The response should consist of the data below, copied exactly, with no pictures in it.
———
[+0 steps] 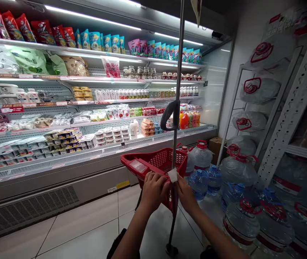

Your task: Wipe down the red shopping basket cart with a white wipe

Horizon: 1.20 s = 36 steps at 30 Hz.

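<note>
I see a long open refrigerated display case [88, 108] along the left wall, its shelves lit by strip lights [91, 17]. The floor [83, 223] is pale glossy tile. On my right stand large water jugs [239, 169] and a white metal rack [291, 108].

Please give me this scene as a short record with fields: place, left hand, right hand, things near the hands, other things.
place: shop aisle beside a lit chiller shelf
left hand: left hand on the near rim of the red basket
right hand: right hand pinching a small white tag on the upright metal pole
near the hands: grey handle on the pole
other things: large water bottles on the floor; white rack holding more bottles
</note>
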Each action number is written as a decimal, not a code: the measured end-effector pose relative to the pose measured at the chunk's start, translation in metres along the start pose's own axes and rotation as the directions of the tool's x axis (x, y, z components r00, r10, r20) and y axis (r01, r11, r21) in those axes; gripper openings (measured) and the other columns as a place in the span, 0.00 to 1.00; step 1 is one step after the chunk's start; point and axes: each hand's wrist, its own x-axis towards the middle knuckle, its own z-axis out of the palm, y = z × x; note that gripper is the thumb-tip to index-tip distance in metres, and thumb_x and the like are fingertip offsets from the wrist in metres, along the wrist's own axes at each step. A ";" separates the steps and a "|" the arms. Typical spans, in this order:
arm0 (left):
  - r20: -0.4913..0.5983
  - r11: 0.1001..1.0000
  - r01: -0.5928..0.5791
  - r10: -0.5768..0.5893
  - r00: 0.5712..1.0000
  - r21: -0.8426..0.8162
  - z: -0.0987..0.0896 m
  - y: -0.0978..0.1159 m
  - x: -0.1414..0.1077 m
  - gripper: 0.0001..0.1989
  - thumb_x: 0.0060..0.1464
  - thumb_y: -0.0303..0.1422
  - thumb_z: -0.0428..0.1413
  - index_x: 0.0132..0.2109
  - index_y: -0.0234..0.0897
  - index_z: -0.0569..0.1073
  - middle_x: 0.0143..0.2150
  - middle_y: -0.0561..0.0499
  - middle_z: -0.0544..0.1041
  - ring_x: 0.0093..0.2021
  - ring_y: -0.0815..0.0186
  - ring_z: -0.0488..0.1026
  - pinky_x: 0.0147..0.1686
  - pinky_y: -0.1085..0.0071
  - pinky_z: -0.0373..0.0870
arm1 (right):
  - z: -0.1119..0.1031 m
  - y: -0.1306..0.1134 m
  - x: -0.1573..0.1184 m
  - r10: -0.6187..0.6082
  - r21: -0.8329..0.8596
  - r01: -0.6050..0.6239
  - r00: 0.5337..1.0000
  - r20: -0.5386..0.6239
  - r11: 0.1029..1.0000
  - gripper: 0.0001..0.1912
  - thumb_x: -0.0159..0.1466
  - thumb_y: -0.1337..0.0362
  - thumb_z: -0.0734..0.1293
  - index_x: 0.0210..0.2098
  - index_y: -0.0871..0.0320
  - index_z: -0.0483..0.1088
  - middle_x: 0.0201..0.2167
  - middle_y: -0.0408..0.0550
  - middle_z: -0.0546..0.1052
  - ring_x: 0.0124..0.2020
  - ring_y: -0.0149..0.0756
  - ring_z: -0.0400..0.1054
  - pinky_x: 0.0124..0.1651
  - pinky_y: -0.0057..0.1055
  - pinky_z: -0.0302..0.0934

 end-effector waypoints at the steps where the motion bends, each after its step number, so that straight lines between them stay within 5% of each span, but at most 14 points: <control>1: -0.005 1.000 0.003 -0.003 1.000 -0.004 0.000 -0.001 0.000 0.10 0.71 0.39 0.53 0.46 0.44 0.79 0.45 0.48 0.80 0.51 0.56 0.72 0.62 0.47 0.67 | 0.010 -0.005 -0.010 -0.018 -0.027 0.017 1.000 -0.020 0.999 0.28 0.75 0.57 0.57 0.73 0.51 0.62 0.70 0.54 0.69 0.72 0.49 0.62 0.71 0.56 0.60; 7: -0.006 0.999 0.001 -0.001 1.000 -0.050 -0.010 -0.013 -0.004 0.10 0.71 0.37 0.53 0.44 0.44 0.79 0.46 0.48 0.78 0.53 0.55 0.70 0.64 0.46 0.64 | 0.030 -0.035 -0.044 -0.263 -0.126 0.259 0.965 -0.018 0.958 0.33 0.75 0.66 0.56 0.77 0.44 0.50 0.74 0.48 0.64 0.74 0.46 0.58 0.74 0.54 0.57; 14: 0.011 0.994 -0.019 0.021 1.000 -0.108 -0.019 -0.023 -0.012 0.14 0.72 0.39 0.51 0.40 0.43 0.78 0.49 0.47 0.76 0.56 0.56 0.69 0.63 0.50 0.66 | 0.017 -0.040 -0.024 -0.357 -0.016 0.358 0.932 0.061 0.933 0.29 0.76 0.66 0.58 0.74 0.44 0.59 0.70 0.46 0.70 0.71 0.44 0.64 0.71 0.48 0.64; 20: 0.069 0.991 -0.058 0.067 0.995 -0.119 -0.040 -0.035 -0.018 0.13 0.71 0.37 0.52 0.39 0.43 0.78 0.46 0.49 0.78 0.53 0.59 0.71 0.60 0.57 0.68 | -0.004 0.001 -0.030 -0.238 -0.007 0.240 0.966 0.102 0.971 0.26 0.76 0.63 0.58 0.72 0.41 0.63 0.70 0.42 0.70 0.70 0.41 0.65 0.71 0.45 0.63; 26: 0.059 0.997 -0.069 0.070 0.996 -0.030 -0.061 -0.050 -0.027 0.13 0.69 0.31 0.50 0.38 0.45 0.77 0.47 0.50 0.79 0.53 0.59 0.72 0.60 0.56 0.68 | 0.016 0.002 -0.027 -0.076 0.015 0.076 0.997 0.033 0.997 0.25 0.76 0.57 0.58 0.70 0.45 0.66 0.68 0.46 0.72 0.69 0.47 0.67 0.70 0.52 0.64; 29: -0.029 0.996 -0.037 0.040 0.999 0.081 -0.058 -0.046 -0.032 0.13 0.67 0.27 0.48 0.42 0.44 0.77 0.50 0.49 0.79 0.56 0.57 0.72 0.65 0.52 0.64 | 0.029 -0.020 -0.024 -0.057 0.041 0.056 0.998 0.034 0.998 0.25 0.76 0.56 0.57 0.69 0.45 0.68 0.64 0.48 0.76 0.65 0.49 0.71 0.66 0.53 0.68; 33: -0.083 0.981 -0.027 0.044 0.996 0.193 -0.037 -0.032 -0.039 0.14 0.69 0.25 0.48 0.53 0.43 0.74 0.46 0.49 0.79 0.50 0.59 0.75 0.58 0.58 0.69 | 0.050 -0.054 -0.014 -0.100 0.038 0.097 0.992 0.075 0.995 0.24 0.76 0.58 0.56 0.68 0.45 0.68 0.59 0.49 0.80 0.60 0.49 0.76 0.60 0.46 0.72; 36: -0.132 0.959 -0.003 0.043 0.990 0.283 -0.024 -0.030 -0.047 0.15 0.70 0.24 0.47 0.55 0.43 0.73 0.48 0.48 0.79 0.48 0.59 0.77 0.58 0.57 0.68 | 0.062 -0.057 -0.010 -0.198 -0.029 0.201 0.976 0.086 0.979 0.26 0.75 0.64 0.55 0.70 0.46 0.66 0.61 0.48 0.79 0.61 0.45 0.74 0.63 0.45 0.71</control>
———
_Reply to the task_:
[+0 steps] 

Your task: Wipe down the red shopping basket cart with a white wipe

Horizon: 1.20 s = 36 steps at 30 Hz.

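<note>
I see a long open refrigerated display case [88, 108] along the left wall, its shelves lit by strip lights [91, 17]. The floor [83, 223] is pale glossy tile. On my right stand large water jugs [239, 169] and a white metal rack [291, 108].

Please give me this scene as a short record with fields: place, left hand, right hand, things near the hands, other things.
place: shop aisle beside a lit chiller shelf
left hand: left hand on the near rim of the red basket
right hand: right hand pinching a small white tag on the upright metal pole
near the hands: grey handle on the pole
other things: large water bottles on the floor; white rack holding more bottles
</note>
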Each action number is written as a decimal, not a code: the measured end-effector pose relative to the pose measured at the chunk's start, translation in metres along the start pose's own axes and rotation as the directions of the tool's x axis (x, y, z components r00, r10, r20) and y axis (r01, r11, r21) in those axes; gripper openings (measured) and the other columns as a place in the span, 0.00 to 1.00; step 1 is one step after the chunk's start; point and axes: each hand's wrist, its own x-axis towards the middle knuckle, its own z-axis out of the palm, y = z × x; note that gripper is the thumb-tip to index-tip distance in metres, and thumb_x and the like are fingertip offsets from the wrist in metres, along the wrist's own axes at each step. A ";" separates the steps and a "|" the arms. Typical spans, in this order:
arm0 (left):
  - r20: -0.4913..0.5983
  - r11: 0.1001..1.0000
  - r01: -0.5928..0.5791
  - r10: -0.5768..0.5893
  - r00: 0.5712..1.0000
  - r21: -0.8426..0.8162
  - z: -0.0987..0.0896 m
  - y: -0.0978..0.1159 m
  - x: -0.1414..0.1077 m
  - gripper: 0.0001..0.1989
  - thumb_x: 0.0060..0.1464
  - thumb_y: -0.0303..0.1422
  - thumb_z: -0.0428..0.1413
  - index_x: 0.0132..0.2109
  - index_y: -0.0234..0.0897
  - index_z: -0.0569..0.1073
  - middle_x: 0.0143..0.2150
  - middle_y: -0.0561..0.0499
  - middle_z: -0.0544..0.1041
  - ring_x: 0.0093..0.2021
  - ring_y: -0.0815..0.0186
  - ring_z: -0.0488..0.1026
  - pinky_x: 0.0147..0.1686
  - pinky_y: -0.1085..0.0071
  - pinky_z: -0.0373..0.0870
arm1 (right):
  - z: -0.1119..0.1031 m
  - y: -0.1306..0.1134 m
  - x: -0.1573..0.1184 m
  - r10: -0.6187..0.6082
  - r21: -0.8329..0.8596
  - r01: -0.6050..0.6239
  - r00: 0.5337..1.0000
  - r20: -0.5386..0.6239
  - r11: 0.1029..1.0000
  - gripper: 0.0001..0.1912
  - thumb_x: -0.0159..0.1466
  - thumb_y: -0.1337..0.0362
  - thumb_z: -0.0734..0.1293
  - index_x: 0.0210..0.2098
  - index_y: -0.0871..0.0320
  - index_z: -0.0483..0.1088
  - middle_x: 0.0201..0.2167
  - middle_y: -0.0408..0.0550
  - middle_z: -0.0546..0.1052
  - ring_x: 0.0124..0.2020
  - ring_y: -0.0149..0.0756
  - ring_z: -0.0400..0.1054
  - pinky_x: 0.0124..0.1651
  - pinky_y: -0.0057..0.1055
  - pinky_z: -0.0302..0.0934

 end-effector waypoints at the steps where the motion bends, each after its step number, so that straight lines between them stay within 5% of each span, but at most 14 points: <control>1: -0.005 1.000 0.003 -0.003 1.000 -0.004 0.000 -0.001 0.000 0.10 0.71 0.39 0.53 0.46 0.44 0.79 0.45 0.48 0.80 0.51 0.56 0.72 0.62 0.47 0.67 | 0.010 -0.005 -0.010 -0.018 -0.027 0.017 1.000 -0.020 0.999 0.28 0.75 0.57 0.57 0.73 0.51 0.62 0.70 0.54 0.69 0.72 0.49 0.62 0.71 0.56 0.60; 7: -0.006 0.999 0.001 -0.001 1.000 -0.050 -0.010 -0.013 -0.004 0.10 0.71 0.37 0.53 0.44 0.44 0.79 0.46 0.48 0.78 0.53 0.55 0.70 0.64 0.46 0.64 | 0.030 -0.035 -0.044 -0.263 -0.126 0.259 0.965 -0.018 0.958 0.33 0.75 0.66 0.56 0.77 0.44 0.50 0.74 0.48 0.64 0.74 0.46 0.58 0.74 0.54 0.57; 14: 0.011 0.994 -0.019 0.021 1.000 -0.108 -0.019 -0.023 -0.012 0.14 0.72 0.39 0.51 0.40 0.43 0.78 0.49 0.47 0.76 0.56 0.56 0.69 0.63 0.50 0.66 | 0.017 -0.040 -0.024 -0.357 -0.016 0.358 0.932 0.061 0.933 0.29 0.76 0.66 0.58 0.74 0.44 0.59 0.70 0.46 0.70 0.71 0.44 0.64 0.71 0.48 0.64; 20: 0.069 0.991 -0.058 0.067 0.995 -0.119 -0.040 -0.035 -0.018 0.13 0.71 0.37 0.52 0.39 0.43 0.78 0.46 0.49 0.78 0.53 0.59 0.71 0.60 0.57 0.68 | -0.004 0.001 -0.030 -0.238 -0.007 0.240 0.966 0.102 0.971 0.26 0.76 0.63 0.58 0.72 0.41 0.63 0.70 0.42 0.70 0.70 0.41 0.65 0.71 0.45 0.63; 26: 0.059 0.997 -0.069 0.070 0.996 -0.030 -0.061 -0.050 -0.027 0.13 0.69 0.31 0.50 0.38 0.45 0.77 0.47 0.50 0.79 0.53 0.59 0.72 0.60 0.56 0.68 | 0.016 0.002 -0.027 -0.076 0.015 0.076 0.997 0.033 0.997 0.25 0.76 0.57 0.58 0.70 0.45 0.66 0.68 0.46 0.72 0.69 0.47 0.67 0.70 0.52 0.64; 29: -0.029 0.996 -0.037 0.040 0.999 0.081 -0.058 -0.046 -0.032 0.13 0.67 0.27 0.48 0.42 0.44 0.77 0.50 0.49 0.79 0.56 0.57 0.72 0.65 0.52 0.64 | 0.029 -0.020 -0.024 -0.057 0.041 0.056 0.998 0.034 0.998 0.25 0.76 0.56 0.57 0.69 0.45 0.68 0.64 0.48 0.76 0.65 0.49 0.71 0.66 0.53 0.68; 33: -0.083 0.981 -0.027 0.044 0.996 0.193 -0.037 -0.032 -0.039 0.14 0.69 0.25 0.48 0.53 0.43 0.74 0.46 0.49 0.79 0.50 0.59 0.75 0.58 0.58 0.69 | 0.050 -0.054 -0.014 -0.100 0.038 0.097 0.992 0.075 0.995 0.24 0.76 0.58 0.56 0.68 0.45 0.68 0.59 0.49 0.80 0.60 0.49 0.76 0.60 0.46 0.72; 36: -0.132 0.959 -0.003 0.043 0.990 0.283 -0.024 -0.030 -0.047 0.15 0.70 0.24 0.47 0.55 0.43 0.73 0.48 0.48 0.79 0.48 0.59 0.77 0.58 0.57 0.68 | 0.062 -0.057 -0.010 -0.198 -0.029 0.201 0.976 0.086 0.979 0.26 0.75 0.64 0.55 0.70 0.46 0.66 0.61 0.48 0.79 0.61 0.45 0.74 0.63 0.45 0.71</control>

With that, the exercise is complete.